A Night on Sgurr na Stri
18 July 2017
If you read my last article where I shared with you the camping and photography equipment I take with me when I go on my overnight trips, I mentioned how I had recently spent a night on Sgurr na Stri.
Well, early last week I decided to camp overnight on Sgurr na Stri, a location which arguably provides some of the best views, here on the Isle of Skye. You don't even have to be on the summit of the mountain, which is only at 494 metres, to get views looking down on Loch Coruisk, and across to the Cuillin Ridge.
I had been on Sgurr na Stri last April, all be it during the middle of the day, however I could already see the potential this location has to offer photographically. So, I checked the area out on my iPhone using the newly released The Photographers Ephemeris 3D app, which allows you to see how the light interacts with the landscape at any time of the year, and of course in 3D. What I saw on TPE 3D looked promising, however I also know that it starts getting better in a couple of months time, so wanted to using this as a camping recce trip.
The weather forecast looked promising, so late Tuesday afternoon I drove down to Sligachan from Portree where I would leave my car overnight, and started the walk down Glen Sligachan, before making my way up to Sgurr na Stri. It was a lovely walk with plenty of sunshine and a slight breeze. The first five miles are relatively flat through the glen, then you gradually make your way uphill for a mile, to the edge of Sgurr Hain where you look down on Loch a' Choire Riabhaich with a glimpse of Loch Coruisk in the distance.
It is then a case of another mile or so before you get to the lower slopes of Sgurr na Stri. At this point the view looked pretty good, so I decided to try and find a decent spot to pitch my tent, something which proved not very easy. Here the ground is mostly either rocky or damp/boggy. I finally settled on a spot which was big and dry enough to pitch my tent, however also had some areas of hard sections of grass sticking out, one of which was situated where the top of my sleeping mat would normally sit; so I knew I would simply have to rethink my sleeping position.
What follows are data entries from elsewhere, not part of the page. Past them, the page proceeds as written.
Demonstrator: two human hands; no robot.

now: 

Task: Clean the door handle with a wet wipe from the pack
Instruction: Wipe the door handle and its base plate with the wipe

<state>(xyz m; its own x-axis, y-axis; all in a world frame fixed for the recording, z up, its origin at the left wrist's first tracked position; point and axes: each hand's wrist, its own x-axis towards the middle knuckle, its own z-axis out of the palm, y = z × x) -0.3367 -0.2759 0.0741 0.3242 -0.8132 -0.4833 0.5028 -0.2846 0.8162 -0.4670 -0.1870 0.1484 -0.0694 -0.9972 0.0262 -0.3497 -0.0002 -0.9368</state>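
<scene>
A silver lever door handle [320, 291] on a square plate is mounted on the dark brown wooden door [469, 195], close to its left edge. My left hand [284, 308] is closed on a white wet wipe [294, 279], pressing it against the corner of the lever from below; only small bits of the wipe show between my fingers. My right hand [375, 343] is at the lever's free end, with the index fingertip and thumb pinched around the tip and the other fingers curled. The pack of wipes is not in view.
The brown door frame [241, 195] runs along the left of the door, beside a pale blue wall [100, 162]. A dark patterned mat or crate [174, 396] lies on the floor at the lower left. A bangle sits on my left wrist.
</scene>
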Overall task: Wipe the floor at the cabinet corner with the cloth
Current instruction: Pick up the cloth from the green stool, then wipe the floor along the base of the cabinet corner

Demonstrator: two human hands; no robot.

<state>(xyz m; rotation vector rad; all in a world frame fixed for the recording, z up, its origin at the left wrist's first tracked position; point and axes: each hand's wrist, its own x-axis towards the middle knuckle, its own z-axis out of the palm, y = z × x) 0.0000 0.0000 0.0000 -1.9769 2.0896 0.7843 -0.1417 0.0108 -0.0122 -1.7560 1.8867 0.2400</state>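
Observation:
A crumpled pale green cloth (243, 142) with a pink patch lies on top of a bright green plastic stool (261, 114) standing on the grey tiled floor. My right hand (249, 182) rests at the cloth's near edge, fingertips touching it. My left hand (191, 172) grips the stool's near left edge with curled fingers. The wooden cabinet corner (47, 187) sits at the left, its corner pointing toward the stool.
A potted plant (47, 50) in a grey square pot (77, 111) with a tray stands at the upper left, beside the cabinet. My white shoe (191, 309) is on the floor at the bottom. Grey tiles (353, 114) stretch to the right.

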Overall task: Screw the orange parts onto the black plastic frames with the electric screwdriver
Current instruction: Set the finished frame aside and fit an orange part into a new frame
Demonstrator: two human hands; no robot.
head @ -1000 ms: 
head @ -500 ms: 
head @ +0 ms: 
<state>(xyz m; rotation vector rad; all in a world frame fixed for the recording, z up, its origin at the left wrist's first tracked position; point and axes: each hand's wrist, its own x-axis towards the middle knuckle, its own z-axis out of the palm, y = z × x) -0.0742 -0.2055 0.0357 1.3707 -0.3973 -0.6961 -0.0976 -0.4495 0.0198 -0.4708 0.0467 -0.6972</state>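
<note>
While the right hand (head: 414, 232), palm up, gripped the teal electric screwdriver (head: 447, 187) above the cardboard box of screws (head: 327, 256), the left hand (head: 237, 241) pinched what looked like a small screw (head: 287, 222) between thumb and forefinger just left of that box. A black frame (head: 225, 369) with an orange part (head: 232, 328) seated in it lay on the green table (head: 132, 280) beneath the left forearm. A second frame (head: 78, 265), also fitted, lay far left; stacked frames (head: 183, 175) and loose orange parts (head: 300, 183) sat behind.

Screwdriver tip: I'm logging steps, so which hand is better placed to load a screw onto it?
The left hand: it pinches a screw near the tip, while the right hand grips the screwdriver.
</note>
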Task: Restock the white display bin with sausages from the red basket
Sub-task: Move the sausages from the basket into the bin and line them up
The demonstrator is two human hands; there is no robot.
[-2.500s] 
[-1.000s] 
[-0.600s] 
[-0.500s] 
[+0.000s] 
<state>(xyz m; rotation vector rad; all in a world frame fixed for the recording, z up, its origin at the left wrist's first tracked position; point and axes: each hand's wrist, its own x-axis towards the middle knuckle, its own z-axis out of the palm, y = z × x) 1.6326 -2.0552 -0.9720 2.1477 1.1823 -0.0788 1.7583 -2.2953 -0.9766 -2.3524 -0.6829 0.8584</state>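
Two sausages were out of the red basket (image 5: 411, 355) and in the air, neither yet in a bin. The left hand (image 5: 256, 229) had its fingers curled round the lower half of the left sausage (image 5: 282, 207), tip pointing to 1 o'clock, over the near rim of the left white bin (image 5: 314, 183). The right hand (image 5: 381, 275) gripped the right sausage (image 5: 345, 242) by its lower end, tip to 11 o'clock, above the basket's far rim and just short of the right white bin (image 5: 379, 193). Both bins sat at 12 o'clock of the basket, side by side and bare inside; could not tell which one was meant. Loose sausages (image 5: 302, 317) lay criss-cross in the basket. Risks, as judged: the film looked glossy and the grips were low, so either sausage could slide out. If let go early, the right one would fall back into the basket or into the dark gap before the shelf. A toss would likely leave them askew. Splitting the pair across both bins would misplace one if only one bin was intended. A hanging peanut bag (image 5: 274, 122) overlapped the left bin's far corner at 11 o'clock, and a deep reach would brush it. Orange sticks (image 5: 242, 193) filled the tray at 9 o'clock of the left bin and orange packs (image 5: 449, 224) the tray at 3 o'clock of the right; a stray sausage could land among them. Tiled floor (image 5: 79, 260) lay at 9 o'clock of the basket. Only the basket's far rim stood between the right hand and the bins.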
By time I had pitched my tent and got myself sorted inside, it was around 30 minutes before sunset, and the sun was just starting to make its way down behind the Cuillin. My hope was that there may be some nice orange hues to the sky after sunset which would look nice above the silhouetted Cuillin, however thirty minutes after sunset nothing was happening, so I decided to turn in and try and get a few hours sleep before sunrise.
Sunrise was around 04:45, so I set my alarm for 04:00, and upon unzipping the door to my tent, I could see it looked promising in terms of what I had envisaged for my main shot from the trip. I got myself ready and headed to a spot I found the night before, to set up my tripod and work out my composition, which would be multiple shots making up a panorama.
Around 30 minutes after sunrise, the sun had come far enough round to make its way between Marsco and Bla Bheinn of the red Cuillin, and started to light up the tops of the Cuillin Ridge. I checked my exposure, made sure I had the correct filter(s) in place and started capturing the scene in front of me. Here I took six images which I later merged together in Adobe Lightroom.
Ten minutes later and the light wasn't doing much more to the Cuillin Ridge, however I did notice some really nice light hitting Sgurr na h-Uamha, which also had some great cloud behind it. I promptly moved to a different viewpoint and swapped lenses in favour of my 70-200, allowing me to concentrate on capturing the mountain on its own.
After firing off a few shots from this composition I noticed how the cloud behind had broken up enough to allow the peak of the towering Sgurr nan Gillean behind to reveal itself, so changed my composition a little to allow for a slightly wider view.
I then spent the next hour watching how the continually changing light affected different parts of the landscape in front of me, therefore trying various compositions with the 70-200 lens still in place.
As the light wasn't doing much more, it was time to pack up my gear and make the seven mile walk back through Glen Sligachan to my car, stopping part way through the glen to fire up the stove and boil some water to make breakfast (seeing as it was a lovely morning and I was getting hungry).
Although I didn't get the two main shots I had envisaged, my panorama came out quite well, and I am rather pleased with some of the other shots I captured. I will most likely return to Sgurr na Stri without all the gear, to try and find a slightly better viewpoint (probably further round the northern face of the mountain), which also has a good enough tent spot nearby.
Although I chose to do the seven mile walk from Sligachan to Sgurr na Stri, you can always catch a boat from Elgol to Loch Coruisk, which would mean a walk of only a mile or so. However, in the summer you most likely need to book in advance, which makes impromptu trips based on the weather forecast harder to do.